Maytal Caspary Toroker is an associate professor in the Department of Materials Science and Engineering at Technion-Israel Institute of Technology, Haifa, Israel.[1] She is recognized for her significant contributions in the field of computational materials science, particularly in its applications to catalysis, charge transport, and energy conversion devices.[2][3][4][5][6][7][8][9]
Early life and education
Maytal was born in Israel in a Jewish family. She completed her BA degree in molecular biochemistry (2004) from the Department of Chemistry at Technion.[1] Later, she pursued her direct Ph.D. (2009) from the same department.[10]
Research and career
After receiving her Ph.D., she started working with Prof. Emily A. Carter at Princeton University[11] during the period of 2010–13, funded by the Marie Curie International Outgoing Fellowship from the European Union. In 2013, she joined the Department of Materials Science and Engineering at Technion-Israel Institute of Technology, Haifa, as an assistant professor, and she is currently working as an associate professor.
Her research at Technion mainly involves development of density functional theory (DFT) and its application. She has extensively worked on developing a method for charge transport calculation through heterostructures using wave propagation method.[12][13][8] Her research on doped NiOOH (Nickel oxy-hydroxide) has explained the reason for the material's remarkable success in the oxygen evolution reaction. Her results show that it is the iron's ability to change its oxidation state that facilitates oxygen evolution.[14][15] This work was published in the journal Physical Chemistry Chemical Physics and was featured on the front cover of Issue 11, 2017.[15] She has also conducted research on transition metal oxides for their applications as photocatalysts and photoelectrodes.[16][17][18] She developed a method to calculate the band edge positions using first principles quantum mechanics calculations.[9] These band edge positions play a crucial role in determining the suitability of these materials for various applications.
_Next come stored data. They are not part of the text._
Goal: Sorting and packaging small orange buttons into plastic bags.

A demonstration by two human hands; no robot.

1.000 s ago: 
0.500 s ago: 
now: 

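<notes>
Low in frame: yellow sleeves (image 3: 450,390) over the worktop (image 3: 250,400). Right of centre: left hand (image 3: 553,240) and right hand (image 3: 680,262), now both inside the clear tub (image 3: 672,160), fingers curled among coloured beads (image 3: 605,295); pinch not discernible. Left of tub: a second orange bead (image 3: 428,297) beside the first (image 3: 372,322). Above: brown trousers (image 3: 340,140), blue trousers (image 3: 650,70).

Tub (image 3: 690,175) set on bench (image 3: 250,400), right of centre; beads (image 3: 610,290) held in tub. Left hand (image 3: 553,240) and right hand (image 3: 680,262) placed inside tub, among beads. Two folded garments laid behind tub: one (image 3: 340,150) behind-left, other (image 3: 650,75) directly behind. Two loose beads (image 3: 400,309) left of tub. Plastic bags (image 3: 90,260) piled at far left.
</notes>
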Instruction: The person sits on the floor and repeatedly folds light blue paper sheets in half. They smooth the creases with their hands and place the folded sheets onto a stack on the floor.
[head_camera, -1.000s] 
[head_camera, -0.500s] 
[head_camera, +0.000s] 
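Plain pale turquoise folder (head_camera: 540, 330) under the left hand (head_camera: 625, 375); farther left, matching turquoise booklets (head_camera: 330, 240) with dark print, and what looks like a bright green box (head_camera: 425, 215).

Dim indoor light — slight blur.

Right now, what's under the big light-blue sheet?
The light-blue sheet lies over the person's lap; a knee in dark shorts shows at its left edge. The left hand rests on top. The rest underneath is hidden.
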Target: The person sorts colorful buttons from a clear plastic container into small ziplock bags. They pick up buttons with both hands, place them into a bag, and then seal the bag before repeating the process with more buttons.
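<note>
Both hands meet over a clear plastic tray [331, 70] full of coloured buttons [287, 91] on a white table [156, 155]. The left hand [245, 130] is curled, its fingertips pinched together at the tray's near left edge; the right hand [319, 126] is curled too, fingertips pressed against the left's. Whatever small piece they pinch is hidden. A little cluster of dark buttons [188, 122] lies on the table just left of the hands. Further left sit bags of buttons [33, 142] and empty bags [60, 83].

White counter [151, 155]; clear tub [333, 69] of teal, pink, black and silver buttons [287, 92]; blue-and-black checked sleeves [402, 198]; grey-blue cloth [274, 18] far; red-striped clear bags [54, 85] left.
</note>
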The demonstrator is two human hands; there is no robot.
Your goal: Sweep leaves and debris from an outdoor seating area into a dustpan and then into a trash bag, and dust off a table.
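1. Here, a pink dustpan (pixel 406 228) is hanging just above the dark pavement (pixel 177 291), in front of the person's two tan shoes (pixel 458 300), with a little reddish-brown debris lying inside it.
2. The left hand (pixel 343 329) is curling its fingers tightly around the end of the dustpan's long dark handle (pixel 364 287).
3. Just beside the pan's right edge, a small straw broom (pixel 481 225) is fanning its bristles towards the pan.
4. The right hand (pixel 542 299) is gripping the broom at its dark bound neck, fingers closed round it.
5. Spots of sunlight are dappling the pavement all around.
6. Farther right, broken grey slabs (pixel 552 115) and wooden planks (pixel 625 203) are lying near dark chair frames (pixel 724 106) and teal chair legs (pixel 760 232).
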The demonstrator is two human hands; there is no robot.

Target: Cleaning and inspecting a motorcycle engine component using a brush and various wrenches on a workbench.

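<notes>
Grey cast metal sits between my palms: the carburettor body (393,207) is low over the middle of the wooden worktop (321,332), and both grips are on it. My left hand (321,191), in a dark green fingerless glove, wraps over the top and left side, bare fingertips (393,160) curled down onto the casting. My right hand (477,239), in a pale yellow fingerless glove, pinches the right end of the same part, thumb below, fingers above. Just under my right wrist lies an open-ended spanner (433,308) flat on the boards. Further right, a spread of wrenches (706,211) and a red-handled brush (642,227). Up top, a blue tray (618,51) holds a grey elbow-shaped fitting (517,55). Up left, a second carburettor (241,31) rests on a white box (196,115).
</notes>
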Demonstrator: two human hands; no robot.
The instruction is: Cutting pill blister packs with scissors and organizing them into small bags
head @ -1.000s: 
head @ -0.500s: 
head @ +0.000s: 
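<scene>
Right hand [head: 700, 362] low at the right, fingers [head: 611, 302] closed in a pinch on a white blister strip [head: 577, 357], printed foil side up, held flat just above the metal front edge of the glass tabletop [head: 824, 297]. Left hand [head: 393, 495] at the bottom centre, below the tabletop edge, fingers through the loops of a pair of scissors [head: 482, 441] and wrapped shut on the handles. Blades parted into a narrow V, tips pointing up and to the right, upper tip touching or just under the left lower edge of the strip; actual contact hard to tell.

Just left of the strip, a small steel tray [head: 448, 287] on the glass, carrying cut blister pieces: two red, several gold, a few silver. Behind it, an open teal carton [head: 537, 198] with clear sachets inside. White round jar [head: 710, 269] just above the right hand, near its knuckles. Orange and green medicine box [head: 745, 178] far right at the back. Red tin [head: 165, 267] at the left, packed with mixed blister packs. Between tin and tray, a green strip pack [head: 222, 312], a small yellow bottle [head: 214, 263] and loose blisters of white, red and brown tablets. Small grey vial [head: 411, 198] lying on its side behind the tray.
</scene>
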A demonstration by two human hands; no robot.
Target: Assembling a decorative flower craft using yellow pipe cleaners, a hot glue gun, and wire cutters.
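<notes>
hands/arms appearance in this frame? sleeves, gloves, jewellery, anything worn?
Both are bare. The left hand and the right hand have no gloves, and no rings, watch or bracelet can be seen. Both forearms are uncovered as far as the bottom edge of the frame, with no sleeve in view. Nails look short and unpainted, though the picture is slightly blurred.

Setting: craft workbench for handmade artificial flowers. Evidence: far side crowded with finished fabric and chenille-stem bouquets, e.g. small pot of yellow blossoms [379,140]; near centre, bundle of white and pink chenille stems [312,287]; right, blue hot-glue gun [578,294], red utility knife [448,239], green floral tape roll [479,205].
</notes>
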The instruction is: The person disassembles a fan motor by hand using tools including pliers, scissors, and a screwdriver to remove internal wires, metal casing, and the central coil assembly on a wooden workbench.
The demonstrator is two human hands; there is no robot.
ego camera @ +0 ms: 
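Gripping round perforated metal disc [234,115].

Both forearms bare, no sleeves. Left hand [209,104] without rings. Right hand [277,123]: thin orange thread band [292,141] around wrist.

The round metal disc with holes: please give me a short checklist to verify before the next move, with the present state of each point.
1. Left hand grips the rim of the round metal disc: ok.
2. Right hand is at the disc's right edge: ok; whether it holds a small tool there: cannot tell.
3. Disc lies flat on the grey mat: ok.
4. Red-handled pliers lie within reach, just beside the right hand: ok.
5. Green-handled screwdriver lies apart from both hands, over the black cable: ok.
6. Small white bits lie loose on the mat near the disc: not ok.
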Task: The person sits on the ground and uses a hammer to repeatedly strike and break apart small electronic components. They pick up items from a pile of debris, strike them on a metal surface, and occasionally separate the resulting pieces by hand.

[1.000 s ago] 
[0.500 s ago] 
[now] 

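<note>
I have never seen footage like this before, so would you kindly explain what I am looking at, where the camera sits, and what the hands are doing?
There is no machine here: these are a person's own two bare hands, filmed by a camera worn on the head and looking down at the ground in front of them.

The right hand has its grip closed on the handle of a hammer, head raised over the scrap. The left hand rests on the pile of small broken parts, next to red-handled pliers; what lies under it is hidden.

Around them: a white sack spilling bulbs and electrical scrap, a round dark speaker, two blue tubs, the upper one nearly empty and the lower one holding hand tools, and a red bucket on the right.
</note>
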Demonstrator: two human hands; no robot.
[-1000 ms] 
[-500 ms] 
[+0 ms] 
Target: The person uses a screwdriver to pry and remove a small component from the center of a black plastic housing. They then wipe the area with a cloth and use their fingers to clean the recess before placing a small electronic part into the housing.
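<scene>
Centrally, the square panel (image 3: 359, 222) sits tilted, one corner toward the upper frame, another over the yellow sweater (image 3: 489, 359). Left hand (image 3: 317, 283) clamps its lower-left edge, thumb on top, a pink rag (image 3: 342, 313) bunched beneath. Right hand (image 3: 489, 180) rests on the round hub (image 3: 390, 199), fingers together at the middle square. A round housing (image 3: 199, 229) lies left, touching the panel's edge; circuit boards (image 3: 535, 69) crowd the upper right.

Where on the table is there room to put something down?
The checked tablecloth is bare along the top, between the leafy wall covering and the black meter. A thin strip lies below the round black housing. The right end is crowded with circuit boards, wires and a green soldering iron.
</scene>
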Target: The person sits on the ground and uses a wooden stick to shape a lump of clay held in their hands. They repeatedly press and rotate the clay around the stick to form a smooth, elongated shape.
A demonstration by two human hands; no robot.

Apart from this, she also works on metal organic frameworks (MOFs) and covalent organic frameworks (COFs) for their application in photocatalysis and electrocatalysis.[3][2][19][20][21][22]
Currently she is the chair of European Cooperation in Science and Technology (COST) action on Computational materials sciences for efficient water splitting with nanocrystals from abundant elements[23]. She is in the editorial advisory board of the journal Advanced Theory and Simulation, Wiley[24]